Kevin: Correct. Bill Simon and I. Bill Simon worked on the project and did a lot of the heavy lifting on the writing, but there were so many versions of my story out there that it was really important for me to get the more accurate and completely accurate story. It’s like a Catch Me If You Can, but of the computer age rather than writing bad checks.

Robert: In that you talked about going undercover.

Kevin: Well, I went undercover because I was a fugitive.

Robert: Exactly.

Kevin: I had to get off the grid. I had to go underground and…

Robert: Set the time.

Kevin: Mid-1990s. And there was an informant that was working with the federal government to essentially put me back into jail. At one point in time in the story I learned that there was a warrant for my arrest for violating my probation so I decided hey I’m just going to get off the grid and worry about it later. So I had to create a new identities, cover stories, I had to develop comms with my family that would be very secure and some of my friends that I’d associate with. I worked a legitimate job, so I had to obviously set up the background in such a way that they were verifiable, verifiable degrees, and this sort of thing. And I kind of like lived undercover. So I worked legitimate jobs during the day and I was a hacker by night, hacker for the hobby. In other words breaking into systems really for the challenge, not to earn a profit.

Robert: So that was back in the 1980s.

Kevin: No, that was the 1990s.

Robert: 1990s, pre-internet to some degree.

Kevin: Correct. We didn’t… you’re right. The only fully internet site that I remember at that time was JPL. You could go look at Mars, that was pretty much it.

Robert: So, flash forward to near term, recent memory, you have Ross Ulbricht, you have people creating Silk Road and whatnot but in the internet age. How hard is it then to create a dual persona. He tried to create Dread Pirate Roberts but at some point put his legitimate gmail address in there.

Kevin: Correct. He was sloppy with his operations. And people usually do this in the beginning. Not only did he use his own email address kind of to advertise Silk Road in the beginning but also he obtained false identities and he was living under an alias name in San Francisco but the fake IDs were actually going to the home he was living in. Which his crazy because you want to separate yourself completely so I’m wondering why he didn’t use a mail drop. You can get a mail drop without using identification. They do require it but there’s always a pre-text, say you lost your wallet and you are waiting for your birth certificate to come and there’s always exceptions that allow you to use these mail services, especially ones that are not corporate like UPS and Mailboxes Etc.

Robert: We talk about that in Art of Invisibility, part of the idea how do you get off line in an internet age.

Kevin: And it is really tough.

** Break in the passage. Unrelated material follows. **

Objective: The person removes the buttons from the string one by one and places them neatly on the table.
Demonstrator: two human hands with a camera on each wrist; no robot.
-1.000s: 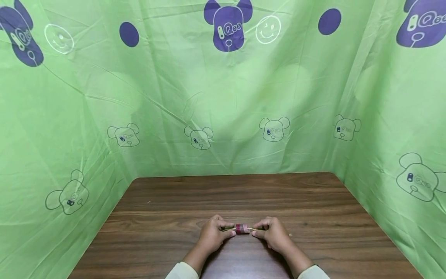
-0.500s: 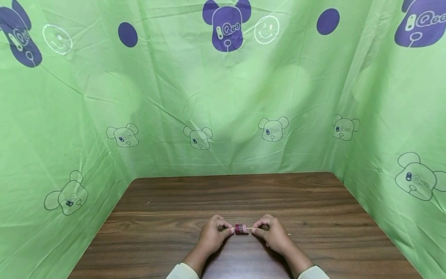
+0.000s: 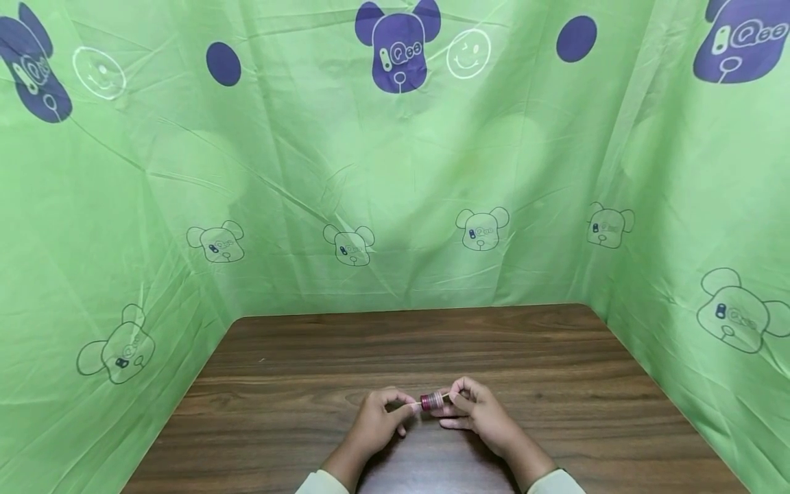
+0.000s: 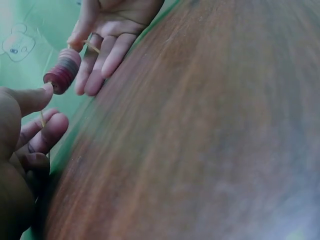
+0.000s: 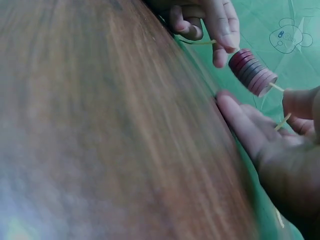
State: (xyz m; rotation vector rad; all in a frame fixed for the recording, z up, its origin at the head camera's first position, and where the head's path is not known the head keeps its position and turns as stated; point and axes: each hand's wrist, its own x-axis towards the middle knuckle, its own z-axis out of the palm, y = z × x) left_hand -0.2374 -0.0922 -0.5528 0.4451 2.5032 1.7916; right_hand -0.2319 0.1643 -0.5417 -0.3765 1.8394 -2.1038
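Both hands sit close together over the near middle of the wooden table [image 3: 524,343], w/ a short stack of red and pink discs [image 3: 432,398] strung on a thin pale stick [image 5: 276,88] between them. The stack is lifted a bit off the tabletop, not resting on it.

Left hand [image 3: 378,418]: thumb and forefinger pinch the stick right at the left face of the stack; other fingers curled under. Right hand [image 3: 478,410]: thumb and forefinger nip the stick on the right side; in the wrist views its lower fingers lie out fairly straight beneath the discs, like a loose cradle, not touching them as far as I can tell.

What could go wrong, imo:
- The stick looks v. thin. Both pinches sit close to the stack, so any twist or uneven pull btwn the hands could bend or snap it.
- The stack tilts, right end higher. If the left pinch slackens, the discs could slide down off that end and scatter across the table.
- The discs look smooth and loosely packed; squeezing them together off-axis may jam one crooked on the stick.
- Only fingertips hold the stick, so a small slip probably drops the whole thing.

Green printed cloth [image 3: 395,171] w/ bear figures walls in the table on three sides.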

If you really want to be invisible from law enforcement or an intelligence agency you have to go the Nth degree and be very meticulous about your communication security. And it’s almost like being here at the DEF CON/Black Hat conference, you kind of have to do the same because recently there is a bug in the Broadcom chipset that was discovered by a security researcher that is actually going to be presenting a talk on it here at Black Hat. So you have to wonder who else has figured out this exploit and it doesn’t require that you do anything it is just simply if your WiFi is turned on your Android or iOS device you are exploitable. So, in this type of environment you have to be really careful about what you decide to bring into the conference and what technologies you use. Maybe I’ll bring my iPhone, but I won’t use WiFi or Bluetooth. I’ll just make calls. Of course, there are other types of exploits where people can intercept your communication kind of like what law enforcement uses, a StingRay, kind of what we call an IMSI catcher type of device. So there’s always that type of threat so the real question is are you trying to protect your security or your anonymity? If its really your security, rather than being anonymous, then on your device you can use a voice over IP app like Signal for example to protect the secrecy of your communication.

Robert: And it does so by …

Kevin: By using end-to-end encryption.

Robert: End-to-end encryption being the important part.

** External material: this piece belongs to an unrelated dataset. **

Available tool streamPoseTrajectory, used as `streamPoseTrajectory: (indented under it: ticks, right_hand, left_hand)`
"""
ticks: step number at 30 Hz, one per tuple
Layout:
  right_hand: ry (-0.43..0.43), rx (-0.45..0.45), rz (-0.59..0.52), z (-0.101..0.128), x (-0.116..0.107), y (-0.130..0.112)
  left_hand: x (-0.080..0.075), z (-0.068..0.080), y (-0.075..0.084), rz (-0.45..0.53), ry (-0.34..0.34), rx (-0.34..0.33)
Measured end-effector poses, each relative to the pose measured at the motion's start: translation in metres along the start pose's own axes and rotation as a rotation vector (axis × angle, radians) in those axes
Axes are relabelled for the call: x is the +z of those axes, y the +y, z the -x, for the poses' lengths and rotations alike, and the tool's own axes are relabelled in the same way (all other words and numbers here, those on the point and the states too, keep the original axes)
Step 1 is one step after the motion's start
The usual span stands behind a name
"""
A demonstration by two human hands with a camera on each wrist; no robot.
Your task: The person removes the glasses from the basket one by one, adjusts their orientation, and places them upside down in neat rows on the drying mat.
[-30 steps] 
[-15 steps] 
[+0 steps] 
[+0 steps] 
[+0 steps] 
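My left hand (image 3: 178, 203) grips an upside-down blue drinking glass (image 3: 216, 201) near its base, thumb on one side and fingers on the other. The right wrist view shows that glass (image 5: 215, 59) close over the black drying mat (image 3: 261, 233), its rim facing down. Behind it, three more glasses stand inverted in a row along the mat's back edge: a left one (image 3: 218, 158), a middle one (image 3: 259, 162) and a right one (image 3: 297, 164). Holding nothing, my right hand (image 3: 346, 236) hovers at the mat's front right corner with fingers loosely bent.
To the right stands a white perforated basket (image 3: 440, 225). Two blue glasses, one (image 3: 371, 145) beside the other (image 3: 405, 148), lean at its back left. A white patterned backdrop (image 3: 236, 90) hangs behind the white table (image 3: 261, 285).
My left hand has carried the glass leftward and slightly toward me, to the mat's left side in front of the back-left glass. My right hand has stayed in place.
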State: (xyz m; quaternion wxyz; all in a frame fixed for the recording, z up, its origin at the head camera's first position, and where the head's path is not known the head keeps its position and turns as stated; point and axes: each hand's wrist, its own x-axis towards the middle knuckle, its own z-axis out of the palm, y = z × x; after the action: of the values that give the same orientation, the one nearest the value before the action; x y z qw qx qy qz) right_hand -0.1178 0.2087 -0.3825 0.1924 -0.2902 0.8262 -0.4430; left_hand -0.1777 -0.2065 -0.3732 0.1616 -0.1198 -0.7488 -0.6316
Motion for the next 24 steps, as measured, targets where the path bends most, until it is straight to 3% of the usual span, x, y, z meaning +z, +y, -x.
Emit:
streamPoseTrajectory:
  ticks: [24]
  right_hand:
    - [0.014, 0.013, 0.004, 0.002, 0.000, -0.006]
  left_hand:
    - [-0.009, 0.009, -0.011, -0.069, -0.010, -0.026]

Kevin: At each endpoint. So if we’re using Signal, you have your key and I have my key.

Robert: And no one in the middle.

Kevin: And nobody in the middle. But, if you have sophisticated researchers like we have here at Black Hat, the best in the world, what if theirs is an iOS exploit where they can gain access to the endpoint, compromise the endpoint and extract the key. That’s what we have to be worried about. That’s kind of how law enforcement and intel agencies work. They don’t try to compromise the communications on the network side, they go after the endpoint.

Robert: Like EternalBlue.

Kevin: Well, EternalBlue is an exploit that was used on the Windows operating system.

Robert: Correct.

Kevin: That exploited a vulnerability in SMB.

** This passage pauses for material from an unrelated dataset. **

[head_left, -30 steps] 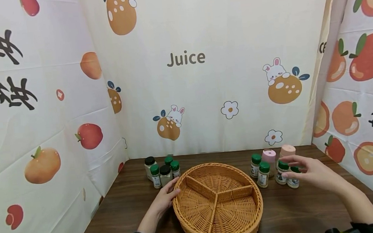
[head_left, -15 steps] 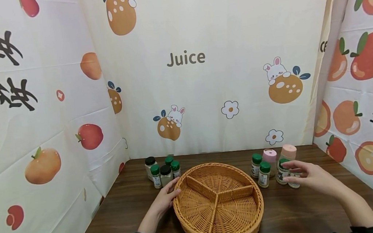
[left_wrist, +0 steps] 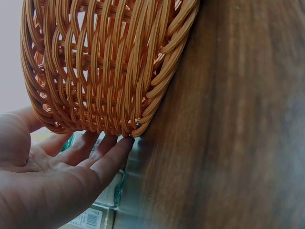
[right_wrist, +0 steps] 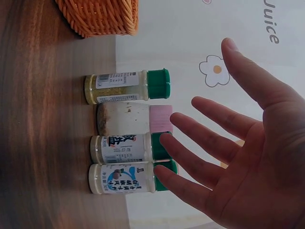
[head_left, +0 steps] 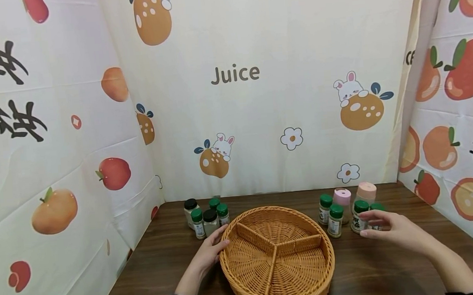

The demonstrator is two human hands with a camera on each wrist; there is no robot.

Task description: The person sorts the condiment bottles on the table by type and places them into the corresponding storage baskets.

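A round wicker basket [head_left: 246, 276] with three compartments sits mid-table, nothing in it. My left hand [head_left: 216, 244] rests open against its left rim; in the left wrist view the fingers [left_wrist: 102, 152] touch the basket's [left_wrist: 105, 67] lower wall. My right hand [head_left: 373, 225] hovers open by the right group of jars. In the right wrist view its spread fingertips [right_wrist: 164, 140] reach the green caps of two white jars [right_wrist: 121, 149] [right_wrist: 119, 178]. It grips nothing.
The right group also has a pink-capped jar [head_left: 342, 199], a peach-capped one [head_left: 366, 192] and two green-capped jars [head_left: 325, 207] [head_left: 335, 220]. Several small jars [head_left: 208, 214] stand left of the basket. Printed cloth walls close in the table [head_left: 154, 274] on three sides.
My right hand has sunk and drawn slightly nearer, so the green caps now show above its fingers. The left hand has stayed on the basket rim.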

Robert: But it allowed remote access to that Windows environment.

Kevin: So if you had a key on that Windows device, a key that was used in end-to-end encryption then that could be actually pilfered.

Robert: Right.

Kevin: By the attacker.

Robert: Right.

Kevin: So, you have to think about when you are using end-to-end encryption, it’s not the end all and be all unless you can really protect the endpoints and we’re dealing with law enforcement, nation states, Black Hat researchers. You have to think about can you really protect that endpoint.

Robert: Right.

Kevin: so I prefer when I’m in the hotels here, I actually bring my own hotspot. I kind of use it away from everybody else, where I am out of range, and I try not to use my computer in front of people when using my hotspot. Like I’m taking a class, my friend is teaching a class here at Black Hat, I’m using their network but I’m not connecting using a local VM and their network to connect to their infrastructure.

Robert: Right.

Kevin: I’m not logging into my email. I’m not logging onto to conduct business because here we are dealing with such a substantial threat.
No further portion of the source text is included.